MPC - Model Predictive Control

Ver. 1.1.1 (2023-02-04)

This module provides a default implementation of model predictive control (MPC).

class mlpro.rl.pool.actionplanner.mpc.MPC(p_range_max=0, p_state_thsld=1e-08, p_logging=True)

Bases: ActionPlanner, ScientificObject, Async

Template class for MPC to be used as part of model-based planning agents. The goal is to find the best sequence of actions that leads to a maximum reward.

Parameters:
  • p_range (int) – Range of asynchonicity.

  • p_state_thsld (float) – Threshold for metric difference between two states to be equal. Default = 0.00000001.

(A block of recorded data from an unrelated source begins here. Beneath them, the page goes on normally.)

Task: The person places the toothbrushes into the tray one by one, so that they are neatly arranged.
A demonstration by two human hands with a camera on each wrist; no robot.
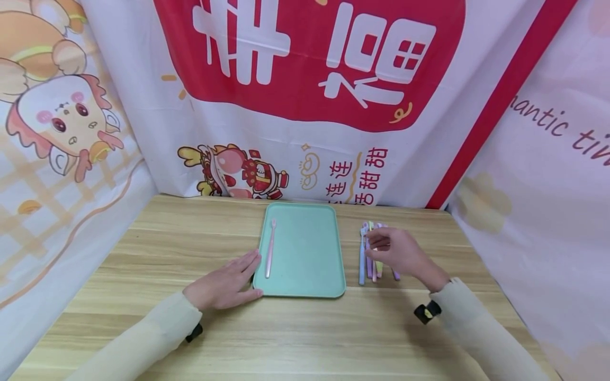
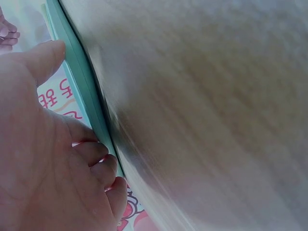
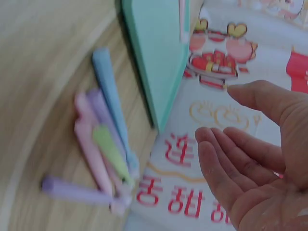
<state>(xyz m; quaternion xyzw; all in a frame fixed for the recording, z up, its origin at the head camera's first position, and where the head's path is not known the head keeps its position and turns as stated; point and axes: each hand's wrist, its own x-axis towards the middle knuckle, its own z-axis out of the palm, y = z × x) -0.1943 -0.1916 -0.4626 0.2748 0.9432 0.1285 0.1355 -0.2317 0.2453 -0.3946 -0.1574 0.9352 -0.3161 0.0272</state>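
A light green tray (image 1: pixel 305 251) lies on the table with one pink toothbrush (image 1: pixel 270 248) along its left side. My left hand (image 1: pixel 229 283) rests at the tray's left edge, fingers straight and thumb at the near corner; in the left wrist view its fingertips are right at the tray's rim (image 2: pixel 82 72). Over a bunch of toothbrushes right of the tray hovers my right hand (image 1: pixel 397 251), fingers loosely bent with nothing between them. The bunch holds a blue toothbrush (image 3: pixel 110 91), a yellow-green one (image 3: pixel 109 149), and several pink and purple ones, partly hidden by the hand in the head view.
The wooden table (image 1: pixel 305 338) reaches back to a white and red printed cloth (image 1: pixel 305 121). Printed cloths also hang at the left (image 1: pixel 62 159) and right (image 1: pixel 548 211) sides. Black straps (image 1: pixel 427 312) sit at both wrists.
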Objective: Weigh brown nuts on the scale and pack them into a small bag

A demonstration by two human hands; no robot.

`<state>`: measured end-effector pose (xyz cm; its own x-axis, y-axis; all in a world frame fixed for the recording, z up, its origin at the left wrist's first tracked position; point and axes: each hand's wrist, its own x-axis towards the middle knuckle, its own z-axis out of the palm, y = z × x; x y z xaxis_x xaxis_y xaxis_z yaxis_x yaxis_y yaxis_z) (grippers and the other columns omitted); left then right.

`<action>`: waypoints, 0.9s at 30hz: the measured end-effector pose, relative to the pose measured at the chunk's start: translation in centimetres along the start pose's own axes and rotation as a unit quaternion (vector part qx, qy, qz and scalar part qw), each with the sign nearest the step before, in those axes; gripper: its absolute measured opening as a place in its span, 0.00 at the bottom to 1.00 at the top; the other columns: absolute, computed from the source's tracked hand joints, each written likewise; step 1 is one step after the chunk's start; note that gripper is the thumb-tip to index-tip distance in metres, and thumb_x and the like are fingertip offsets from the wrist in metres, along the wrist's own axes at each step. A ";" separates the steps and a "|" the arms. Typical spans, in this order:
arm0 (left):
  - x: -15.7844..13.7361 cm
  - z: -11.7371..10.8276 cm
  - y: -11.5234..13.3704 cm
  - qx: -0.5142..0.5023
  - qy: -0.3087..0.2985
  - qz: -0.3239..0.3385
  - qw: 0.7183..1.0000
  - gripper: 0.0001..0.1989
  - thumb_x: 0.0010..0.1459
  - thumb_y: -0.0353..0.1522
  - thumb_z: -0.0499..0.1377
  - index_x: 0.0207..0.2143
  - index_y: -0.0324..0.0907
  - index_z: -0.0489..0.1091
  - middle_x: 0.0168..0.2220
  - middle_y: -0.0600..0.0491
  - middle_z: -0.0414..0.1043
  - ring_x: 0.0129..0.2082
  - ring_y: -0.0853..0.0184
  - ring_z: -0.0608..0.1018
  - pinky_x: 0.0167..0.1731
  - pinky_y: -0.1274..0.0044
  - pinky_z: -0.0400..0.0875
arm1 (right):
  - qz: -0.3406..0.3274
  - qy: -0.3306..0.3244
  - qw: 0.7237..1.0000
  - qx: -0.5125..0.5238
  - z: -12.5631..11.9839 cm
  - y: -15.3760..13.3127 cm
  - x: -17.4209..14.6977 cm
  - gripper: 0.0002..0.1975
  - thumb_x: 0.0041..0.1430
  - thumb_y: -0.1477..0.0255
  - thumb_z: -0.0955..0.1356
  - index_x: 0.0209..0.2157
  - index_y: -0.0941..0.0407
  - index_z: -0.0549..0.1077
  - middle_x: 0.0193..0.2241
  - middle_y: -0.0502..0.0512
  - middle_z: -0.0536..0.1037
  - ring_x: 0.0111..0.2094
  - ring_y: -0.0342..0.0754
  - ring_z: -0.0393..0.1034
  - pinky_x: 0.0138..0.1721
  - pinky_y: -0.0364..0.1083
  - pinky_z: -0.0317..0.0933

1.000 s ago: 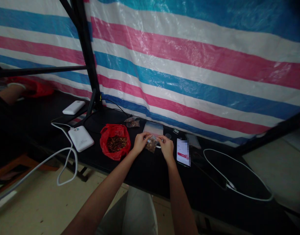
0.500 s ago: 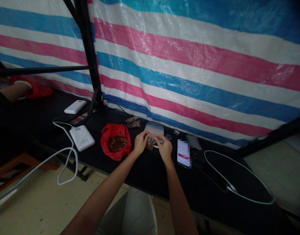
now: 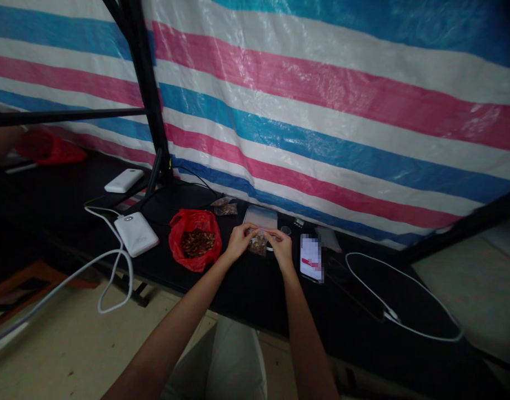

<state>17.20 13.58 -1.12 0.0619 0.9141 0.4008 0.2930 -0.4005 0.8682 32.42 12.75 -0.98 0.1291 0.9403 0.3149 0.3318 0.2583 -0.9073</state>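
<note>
Both of my hands pinch the top edge of a small clear plastic bag (image 3: 258, 243) with brown bits inside, held just above the black table (image 3: 246, 283). My left hand (image 3: 238, 241) grips its left corner and my right hand (image 3: 282, 249) its right corner. To the left lies an open red plastic bag (image 3: 194, 246) full of the same brown bits. Behind my hands sit a stack of empty clear bags (image 3: 261, 216) and two small filled bags (image 3: 224, 206).
A phone (image 3: 311, 258) lies right of my right hand, with a white cable loop (image 3: 400, 322) farther right. Two white power banks (image 3: 136, 233) (image 3: 124, 180) and a white cable (image 3: 113, 266) sit left. A black frame post (image 3: 144, 89) stands before the striped tarp. Another person's red bag (image 3: 46, 147) is far left.
My hands have drawn the small bag's top edge taut between them. The other person's arm at the far left has pulled back out of sight.
</note>
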 end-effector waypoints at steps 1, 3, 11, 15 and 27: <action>0.0 0.0 0.1 0.007 0.001 0.002 1.000 0.13 0.53 0.39 0.55 0.31 0.38 0.72 0.21 0.56 0.67 0.20 0.74 0.64 0.22 0.82 0.56 | 0.005 -0.001 1.000 0.010 0.0 0.1 0.0 0.15 0.44 0.60 0.68 0.28 0.58 0.75 0.27 0.53 0.77 0.29 0.47 0.70 0.31 0.44 0.62; -0.1 -0.1 0.3 0.016 0.004 0.006 1.000 0.12 0.53 0.38 0.55 0.31 0.38 0.72 0.22 0.56 0.68 0.20 0.74 0.64 0.22 0.82 0.57 | 0.012 0.002 1.000 0.014 0.1 0.2 0.0 0.15 0.44 0.60 0.69 0.28 0.58 0.75 0.26 0.53 0.76 0.27 0.46 0.69 0.28 0.43 0.62; -0.4 -0.3 1.2 0.049 0.004 0.032 0.998 0.11 0.55 0.37 0.54 0.32 0.39 0.71 0.24 0.55 0.69 0.21 0.73 0.66 0.25 0.82 0.59 | 0.032 0.014 0.999 0.003 0.3 -0.1 -0.4 0.16 0.43 0.58 0.68 0.27 0.57 0.73 0.23 0.51 0.75 0.20 0.43 0.67 0.19 0.40 0.60; -0.4 -0.2 1.1 0.050 0.007 0.019 0.999 0.12 0.54 0.38 0.54 0.33 0.39 0.71 0.22 0.57 0.67 0.20 0.73 0.65 0.23 0.82 0.58 | 0.041 0.008 0.999 -0.006 0.3 -0.4 -0.4 0.17 0.44 0.58 0.67 0.31 0.56 0.74 0.25 0.51 0.76 0.21 0.44 0.68 0.20 0.41 0.61; -0.3 -0.2 0.6 0.059 0.007 0.020 0.998 0.12 0.52 0.38 0.56 0.32 0.39 0.73 0.24 0.55 0.71 0.21 0.73 0.66 0.23 0.81 0.59 | 0.031 0.012 0.990 -0.137 -0.1 -0.6 -0.5 0.16 0.45 0.57 0.66 0.32 0.53 0.75 0.22 0.49 0.76 0.22 0.45 0.69 0.24 0.42 0.62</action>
<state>17.21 13.06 -0.68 0.0626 0.8964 0.4387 0.4003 -0.4252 0.8118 32.22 12.08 -0.56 0.1785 0.9462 0.2701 0.5636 0.1267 -0.8163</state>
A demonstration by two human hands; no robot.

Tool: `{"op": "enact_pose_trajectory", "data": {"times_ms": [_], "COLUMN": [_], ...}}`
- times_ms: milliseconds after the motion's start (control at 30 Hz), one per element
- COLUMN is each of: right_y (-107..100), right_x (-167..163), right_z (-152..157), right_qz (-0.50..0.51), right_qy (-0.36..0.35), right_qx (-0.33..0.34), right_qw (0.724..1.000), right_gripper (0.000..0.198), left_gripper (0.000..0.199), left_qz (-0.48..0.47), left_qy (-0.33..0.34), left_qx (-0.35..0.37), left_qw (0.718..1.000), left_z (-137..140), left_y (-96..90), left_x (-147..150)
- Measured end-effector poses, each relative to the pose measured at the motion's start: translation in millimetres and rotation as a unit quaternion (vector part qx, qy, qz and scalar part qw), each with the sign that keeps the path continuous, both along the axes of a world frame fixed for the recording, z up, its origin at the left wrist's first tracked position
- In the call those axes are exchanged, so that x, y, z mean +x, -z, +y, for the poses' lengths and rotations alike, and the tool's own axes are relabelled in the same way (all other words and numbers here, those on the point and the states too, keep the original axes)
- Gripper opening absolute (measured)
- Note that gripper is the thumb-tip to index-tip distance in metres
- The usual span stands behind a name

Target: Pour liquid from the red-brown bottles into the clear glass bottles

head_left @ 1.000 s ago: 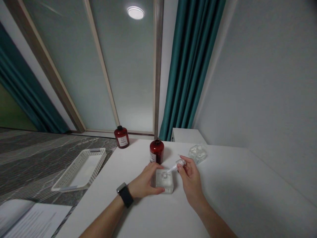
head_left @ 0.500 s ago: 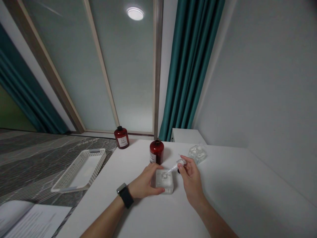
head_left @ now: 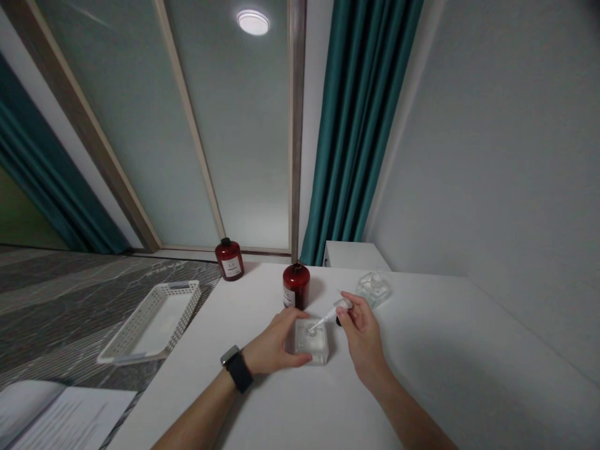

  • p_logging – Log level (see constants of class Log). Default = Log.C_LOG_ALL.

C_TYPE = 'Model Predictive Control'
_plan_action(p_obs: State) SARSBuffer

Custom planning algorithm to fill the internal action path (self._action_path). Search width and depth are restricted by the attributes self._width_limit and self._prediction_horizon. The default implementation utilizes MPC.

Parameters:

p_obs (State) – Observation data.

Returns:

action_path – Sequence of SARSElement objects with included actions that lead to the best possible reward.

Return type:

SARSBuffer

execute(**p_kwargs)
_async_subtask(p_tid: int, p_obs: State)